YOUR INSTRUCTIONS: Among the entries below, count the lines containing the string "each". Only the count is needed.

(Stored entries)
········

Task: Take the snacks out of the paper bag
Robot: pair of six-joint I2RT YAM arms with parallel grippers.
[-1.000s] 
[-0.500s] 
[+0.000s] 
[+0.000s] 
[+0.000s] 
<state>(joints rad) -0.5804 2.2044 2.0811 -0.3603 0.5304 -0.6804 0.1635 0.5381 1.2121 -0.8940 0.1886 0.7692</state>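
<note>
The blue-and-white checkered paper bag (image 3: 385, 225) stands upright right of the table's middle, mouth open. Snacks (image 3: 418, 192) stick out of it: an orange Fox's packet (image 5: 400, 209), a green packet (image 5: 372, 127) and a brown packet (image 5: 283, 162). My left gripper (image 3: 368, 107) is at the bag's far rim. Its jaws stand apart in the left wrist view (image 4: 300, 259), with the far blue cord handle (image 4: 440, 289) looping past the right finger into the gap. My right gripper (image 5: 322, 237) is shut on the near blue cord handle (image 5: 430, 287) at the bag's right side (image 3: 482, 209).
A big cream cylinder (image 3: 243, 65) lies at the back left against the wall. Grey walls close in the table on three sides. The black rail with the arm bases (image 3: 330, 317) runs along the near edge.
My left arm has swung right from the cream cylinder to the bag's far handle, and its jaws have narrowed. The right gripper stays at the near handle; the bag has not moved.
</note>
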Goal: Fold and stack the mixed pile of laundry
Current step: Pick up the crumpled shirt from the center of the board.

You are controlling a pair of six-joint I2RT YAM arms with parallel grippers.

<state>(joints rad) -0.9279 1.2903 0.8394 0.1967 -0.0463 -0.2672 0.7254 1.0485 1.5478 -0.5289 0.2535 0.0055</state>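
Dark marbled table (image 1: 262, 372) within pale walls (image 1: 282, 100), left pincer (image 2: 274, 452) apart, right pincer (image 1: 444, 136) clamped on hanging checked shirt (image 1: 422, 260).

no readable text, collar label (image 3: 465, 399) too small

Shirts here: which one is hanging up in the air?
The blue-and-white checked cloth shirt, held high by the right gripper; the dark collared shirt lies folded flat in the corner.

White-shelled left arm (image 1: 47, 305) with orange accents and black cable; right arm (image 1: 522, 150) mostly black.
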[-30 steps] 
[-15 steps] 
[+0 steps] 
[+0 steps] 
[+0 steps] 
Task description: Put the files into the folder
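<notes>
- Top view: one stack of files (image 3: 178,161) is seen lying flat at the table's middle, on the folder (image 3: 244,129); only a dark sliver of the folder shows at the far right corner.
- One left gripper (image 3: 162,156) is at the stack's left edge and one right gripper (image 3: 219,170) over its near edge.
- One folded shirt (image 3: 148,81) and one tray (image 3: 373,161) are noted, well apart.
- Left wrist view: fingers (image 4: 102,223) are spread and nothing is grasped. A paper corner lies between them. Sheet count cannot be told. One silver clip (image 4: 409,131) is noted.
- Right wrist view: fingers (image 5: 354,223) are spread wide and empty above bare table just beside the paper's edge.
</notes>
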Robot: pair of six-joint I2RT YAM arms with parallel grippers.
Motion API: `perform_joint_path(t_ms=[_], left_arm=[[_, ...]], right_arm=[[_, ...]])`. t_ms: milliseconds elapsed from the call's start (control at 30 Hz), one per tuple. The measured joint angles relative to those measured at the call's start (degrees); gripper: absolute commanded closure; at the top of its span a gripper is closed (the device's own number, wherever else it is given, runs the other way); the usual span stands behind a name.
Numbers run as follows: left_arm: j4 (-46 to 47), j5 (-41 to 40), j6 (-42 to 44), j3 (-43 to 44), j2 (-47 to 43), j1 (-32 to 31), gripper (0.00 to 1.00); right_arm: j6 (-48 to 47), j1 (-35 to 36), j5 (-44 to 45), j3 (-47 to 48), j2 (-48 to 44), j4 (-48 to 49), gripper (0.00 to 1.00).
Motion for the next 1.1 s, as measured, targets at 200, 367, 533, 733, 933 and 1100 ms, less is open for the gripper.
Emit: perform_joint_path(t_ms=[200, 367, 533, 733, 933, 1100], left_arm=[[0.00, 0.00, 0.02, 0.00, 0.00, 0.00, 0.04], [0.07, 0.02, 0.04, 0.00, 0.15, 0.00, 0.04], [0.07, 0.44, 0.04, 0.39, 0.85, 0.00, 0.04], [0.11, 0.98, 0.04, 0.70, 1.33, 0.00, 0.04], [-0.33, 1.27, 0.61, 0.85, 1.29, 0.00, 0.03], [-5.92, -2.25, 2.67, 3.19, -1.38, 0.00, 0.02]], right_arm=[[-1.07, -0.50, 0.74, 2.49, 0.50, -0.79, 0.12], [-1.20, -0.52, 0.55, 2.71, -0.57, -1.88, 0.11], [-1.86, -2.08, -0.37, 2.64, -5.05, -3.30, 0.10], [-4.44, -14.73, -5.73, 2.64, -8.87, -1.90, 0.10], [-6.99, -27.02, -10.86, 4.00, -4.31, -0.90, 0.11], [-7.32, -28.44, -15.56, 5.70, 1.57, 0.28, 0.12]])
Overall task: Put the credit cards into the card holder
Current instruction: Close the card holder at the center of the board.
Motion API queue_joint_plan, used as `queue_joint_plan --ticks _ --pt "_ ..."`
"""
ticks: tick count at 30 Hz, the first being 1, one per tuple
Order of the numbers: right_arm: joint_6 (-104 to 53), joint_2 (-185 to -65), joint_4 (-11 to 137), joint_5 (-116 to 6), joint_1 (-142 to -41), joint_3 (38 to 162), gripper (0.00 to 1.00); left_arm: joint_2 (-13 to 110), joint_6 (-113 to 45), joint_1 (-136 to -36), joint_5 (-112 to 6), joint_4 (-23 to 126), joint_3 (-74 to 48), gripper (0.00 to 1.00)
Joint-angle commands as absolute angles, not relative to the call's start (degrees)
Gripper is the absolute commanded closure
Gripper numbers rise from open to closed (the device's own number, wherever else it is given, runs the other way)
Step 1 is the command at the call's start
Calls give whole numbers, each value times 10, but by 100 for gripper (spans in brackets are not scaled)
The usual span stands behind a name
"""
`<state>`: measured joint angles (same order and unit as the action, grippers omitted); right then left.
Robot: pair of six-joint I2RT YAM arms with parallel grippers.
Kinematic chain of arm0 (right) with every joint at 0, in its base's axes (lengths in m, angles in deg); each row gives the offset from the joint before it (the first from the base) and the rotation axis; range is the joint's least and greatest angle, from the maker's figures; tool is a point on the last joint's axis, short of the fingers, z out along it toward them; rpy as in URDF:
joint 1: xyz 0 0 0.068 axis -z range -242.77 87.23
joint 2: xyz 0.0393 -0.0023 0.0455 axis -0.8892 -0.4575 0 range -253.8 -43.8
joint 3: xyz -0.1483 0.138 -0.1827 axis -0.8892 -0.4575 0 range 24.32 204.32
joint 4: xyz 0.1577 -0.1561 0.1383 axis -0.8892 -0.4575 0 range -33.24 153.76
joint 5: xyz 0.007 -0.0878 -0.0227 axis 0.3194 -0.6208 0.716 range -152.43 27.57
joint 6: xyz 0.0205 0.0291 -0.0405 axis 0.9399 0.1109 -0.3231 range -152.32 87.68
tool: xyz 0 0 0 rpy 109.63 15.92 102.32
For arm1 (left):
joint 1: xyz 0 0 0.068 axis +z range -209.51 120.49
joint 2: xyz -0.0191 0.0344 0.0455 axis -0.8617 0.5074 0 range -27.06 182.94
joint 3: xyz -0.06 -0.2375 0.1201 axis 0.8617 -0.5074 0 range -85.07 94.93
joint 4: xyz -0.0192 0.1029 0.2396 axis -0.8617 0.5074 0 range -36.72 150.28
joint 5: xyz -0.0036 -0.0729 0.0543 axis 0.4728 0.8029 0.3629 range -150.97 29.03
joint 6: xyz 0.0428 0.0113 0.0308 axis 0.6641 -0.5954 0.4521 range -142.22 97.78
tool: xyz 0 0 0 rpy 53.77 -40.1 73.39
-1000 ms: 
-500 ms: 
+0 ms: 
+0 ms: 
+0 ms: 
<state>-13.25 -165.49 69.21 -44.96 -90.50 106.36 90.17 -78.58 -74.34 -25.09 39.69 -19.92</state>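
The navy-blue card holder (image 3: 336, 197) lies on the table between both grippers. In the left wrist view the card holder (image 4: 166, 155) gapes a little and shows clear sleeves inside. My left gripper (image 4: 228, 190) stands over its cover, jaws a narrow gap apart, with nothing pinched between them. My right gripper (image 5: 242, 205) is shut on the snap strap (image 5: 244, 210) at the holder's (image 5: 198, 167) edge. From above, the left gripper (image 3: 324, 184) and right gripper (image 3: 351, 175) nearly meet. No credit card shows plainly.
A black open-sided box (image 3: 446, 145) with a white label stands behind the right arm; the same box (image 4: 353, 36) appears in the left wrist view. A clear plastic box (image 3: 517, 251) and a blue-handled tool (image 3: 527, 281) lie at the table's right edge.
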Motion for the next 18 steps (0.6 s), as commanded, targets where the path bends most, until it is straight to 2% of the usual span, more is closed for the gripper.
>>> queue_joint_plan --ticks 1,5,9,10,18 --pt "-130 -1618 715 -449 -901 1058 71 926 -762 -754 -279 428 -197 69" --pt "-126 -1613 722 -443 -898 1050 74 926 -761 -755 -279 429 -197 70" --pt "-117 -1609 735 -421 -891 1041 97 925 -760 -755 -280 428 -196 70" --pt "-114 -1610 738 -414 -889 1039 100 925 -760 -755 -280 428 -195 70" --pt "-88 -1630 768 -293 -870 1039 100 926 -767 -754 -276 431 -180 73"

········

TASK RESULT: 2